• Exercise description
Although the entries contain pictures, only their text goes into the copy, set down exactly.

[Saved entries]
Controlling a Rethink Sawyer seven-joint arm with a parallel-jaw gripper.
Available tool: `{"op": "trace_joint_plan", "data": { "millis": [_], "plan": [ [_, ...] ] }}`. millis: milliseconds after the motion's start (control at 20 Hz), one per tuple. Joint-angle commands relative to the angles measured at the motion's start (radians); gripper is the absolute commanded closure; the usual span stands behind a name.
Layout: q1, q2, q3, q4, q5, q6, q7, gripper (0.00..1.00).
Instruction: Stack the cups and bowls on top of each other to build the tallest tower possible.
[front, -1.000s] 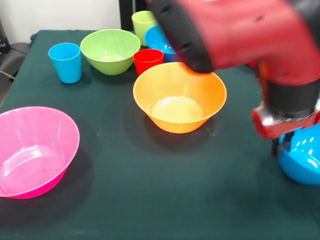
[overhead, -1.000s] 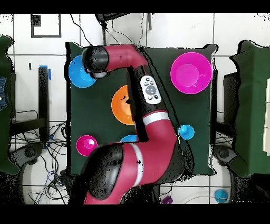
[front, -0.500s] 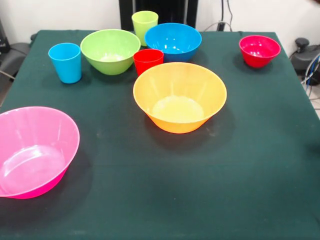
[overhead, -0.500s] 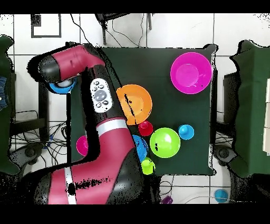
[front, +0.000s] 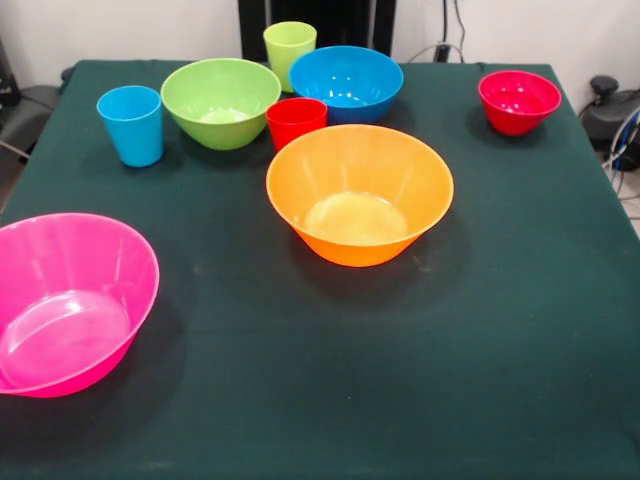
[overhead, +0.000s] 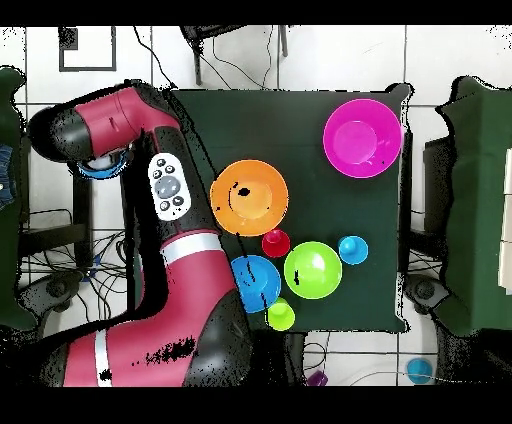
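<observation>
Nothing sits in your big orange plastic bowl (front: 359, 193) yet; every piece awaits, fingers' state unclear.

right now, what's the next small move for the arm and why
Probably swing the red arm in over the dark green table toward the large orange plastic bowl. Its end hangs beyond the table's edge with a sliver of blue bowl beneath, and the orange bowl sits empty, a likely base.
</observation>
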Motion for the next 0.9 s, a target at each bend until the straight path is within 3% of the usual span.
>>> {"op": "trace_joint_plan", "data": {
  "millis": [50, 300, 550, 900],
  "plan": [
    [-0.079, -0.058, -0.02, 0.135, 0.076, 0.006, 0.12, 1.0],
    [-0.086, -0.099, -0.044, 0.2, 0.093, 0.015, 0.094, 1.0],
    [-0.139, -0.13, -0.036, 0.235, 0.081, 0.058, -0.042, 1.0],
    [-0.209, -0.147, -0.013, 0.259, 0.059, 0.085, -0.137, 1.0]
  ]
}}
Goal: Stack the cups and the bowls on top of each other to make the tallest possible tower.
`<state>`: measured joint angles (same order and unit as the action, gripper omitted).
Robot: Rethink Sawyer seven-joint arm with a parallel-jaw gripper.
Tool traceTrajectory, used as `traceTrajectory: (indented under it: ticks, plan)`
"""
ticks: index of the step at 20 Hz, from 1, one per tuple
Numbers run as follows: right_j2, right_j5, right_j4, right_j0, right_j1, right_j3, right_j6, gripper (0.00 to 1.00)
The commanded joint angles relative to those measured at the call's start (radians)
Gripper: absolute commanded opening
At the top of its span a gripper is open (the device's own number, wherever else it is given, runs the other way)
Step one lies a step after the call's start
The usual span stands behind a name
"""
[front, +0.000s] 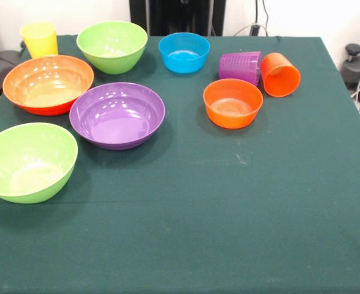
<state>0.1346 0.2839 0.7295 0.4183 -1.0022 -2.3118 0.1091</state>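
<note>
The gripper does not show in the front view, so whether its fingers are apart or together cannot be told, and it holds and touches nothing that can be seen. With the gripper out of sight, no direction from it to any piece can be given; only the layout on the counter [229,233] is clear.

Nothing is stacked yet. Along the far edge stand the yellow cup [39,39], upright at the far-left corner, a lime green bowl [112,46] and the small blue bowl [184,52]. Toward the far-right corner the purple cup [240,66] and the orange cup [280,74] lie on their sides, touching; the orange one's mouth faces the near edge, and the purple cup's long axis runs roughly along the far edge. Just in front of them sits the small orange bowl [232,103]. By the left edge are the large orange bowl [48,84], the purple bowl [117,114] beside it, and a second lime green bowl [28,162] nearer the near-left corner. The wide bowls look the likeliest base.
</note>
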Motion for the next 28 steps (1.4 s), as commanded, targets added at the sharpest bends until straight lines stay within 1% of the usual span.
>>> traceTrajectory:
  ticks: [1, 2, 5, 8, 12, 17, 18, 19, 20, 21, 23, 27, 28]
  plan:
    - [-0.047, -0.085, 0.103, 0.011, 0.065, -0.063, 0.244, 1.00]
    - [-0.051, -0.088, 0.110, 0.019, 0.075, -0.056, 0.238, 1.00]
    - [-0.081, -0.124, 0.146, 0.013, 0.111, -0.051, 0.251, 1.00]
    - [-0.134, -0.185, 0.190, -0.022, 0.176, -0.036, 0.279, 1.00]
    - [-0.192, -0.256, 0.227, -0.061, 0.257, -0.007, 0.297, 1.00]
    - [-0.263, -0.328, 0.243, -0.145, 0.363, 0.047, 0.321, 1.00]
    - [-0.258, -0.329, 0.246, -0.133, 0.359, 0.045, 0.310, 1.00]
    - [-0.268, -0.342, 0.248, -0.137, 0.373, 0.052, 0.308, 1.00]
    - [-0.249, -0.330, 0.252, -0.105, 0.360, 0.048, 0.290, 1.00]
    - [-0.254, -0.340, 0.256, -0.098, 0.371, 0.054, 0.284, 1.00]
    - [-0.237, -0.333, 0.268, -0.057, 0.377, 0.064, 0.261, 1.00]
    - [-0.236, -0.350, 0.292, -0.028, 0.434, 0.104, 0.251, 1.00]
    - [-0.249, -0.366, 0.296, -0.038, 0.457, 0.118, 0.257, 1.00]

• Exercise result
Controlling a Rethink Sawyer seven-joint arm with a parallel-jaw gripper.
Available tool: `{"op": "trace_joint_plan", "data": { "millis": [_], "plan": [ [_, ...] ] }}`. millis: milliseconds after the motion's start (control at 20 Hz), one per tuple. Joint-angle commands relative to the angles measured at the motion's start (radians); gripper is the absolute commanded closure; the usual span stands behind a name.
Layout: q1, q2, q3, q4, q5, q6, q7, gripper (0.00..1.00).
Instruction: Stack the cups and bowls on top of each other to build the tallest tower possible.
[front, -1.000s] 
[overhead, -1.000s] 
[front, -0.500s] 
[overhead, -0.500s] 
[front, +0.000s] 
[overhead, +0.000s] 
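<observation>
Nothing sits in your big orange plastic bowl (front: 359, 193) yet; every piece awaits, fingers' state unclear.

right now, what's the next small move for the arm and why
Probably swing the red arm in over the dark green table toward the large orange plastic bowl. Its end hangs beyond the table's edge with a sliver of blue bowl beneath, and the orange bowl sits empty, a likely base.
</observation>
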Motion for the next 0.9 s, a target at each bend until the straight path is within 3% of the usual span.
>>> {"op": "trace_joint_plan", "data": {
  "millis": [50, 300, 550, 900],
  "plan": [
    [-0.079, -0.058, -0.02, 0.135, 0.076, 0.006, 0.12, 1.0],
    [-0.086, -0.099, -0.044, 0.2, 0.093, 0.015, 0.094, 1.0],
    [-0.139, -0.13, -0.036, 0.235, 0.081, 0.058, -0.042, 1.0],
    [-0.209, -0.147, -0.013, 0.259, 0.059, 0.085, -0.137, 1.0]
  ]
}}
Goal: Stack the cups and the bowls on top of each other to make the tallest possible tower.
`<state>`: measured joint angles (same order and unit as the action, gripper omitted).
Robot: Rethink Sawyer seven-joint arm with a parallel-jaw gripper.
Tool traceTrajectory, used as `traceTrajectory: (indented under it: ticks, plan)`
"""
ticks: index of the step at 20 Hz, from 1, one per tuple
Numbers run as follows: right_j2, right_j5, right_j4, right_j0, right_j1, right_j3, right_j6, gripper (0.00 to 1.00)
The commanded joint angles relative to those measured at the call's start (radians)
Gripper: absolute commanded opening
At the top of its span a gripper is open (the device's own number, wherever else it is given, runs the other way)
Step one lies a step after the call's start
The usual span stands behind a name
"""
[front, +0.000s] 
<state>0.1346 0.2839 0.7295 0.4183 -1.0022 -2.3118 0.1091</state>
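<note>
The gripper does not show in the front view, so whether its fingers are apart or together cannot be told, and it holds and touches nothing that can be seen. With the gripper out of sight, no direction from it to any piece can be given; only the layout on the counter [229,233] is clear.

Nothing is stacked yet. Along the far edge stand the yellow cup [39,39], upright at the far-left corner, a lime green bowl [112,46] and the small blue bowl [184,52]. Toward the far-right corner the purple cup [240,66] and the orange cup [280,74] lie on their sides, touching; the orange one's mouth faces the near edge, and the purple cup's long axis runs roughly along the far edge. Just in front of them sits the small orange bowl [232,103]. By the left edge are the large orange bowl [48,84], the purple bowl [117,114] beside it, and a second lime green bowl [28,162] nearer the near-left corner. The wide bowls look the likeliest base.
</note>
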Motion for the next 28 steps (1.4 s), as commanded, targets added at the sharpest bends until straight lines stay within 1% of the usual span.
>>> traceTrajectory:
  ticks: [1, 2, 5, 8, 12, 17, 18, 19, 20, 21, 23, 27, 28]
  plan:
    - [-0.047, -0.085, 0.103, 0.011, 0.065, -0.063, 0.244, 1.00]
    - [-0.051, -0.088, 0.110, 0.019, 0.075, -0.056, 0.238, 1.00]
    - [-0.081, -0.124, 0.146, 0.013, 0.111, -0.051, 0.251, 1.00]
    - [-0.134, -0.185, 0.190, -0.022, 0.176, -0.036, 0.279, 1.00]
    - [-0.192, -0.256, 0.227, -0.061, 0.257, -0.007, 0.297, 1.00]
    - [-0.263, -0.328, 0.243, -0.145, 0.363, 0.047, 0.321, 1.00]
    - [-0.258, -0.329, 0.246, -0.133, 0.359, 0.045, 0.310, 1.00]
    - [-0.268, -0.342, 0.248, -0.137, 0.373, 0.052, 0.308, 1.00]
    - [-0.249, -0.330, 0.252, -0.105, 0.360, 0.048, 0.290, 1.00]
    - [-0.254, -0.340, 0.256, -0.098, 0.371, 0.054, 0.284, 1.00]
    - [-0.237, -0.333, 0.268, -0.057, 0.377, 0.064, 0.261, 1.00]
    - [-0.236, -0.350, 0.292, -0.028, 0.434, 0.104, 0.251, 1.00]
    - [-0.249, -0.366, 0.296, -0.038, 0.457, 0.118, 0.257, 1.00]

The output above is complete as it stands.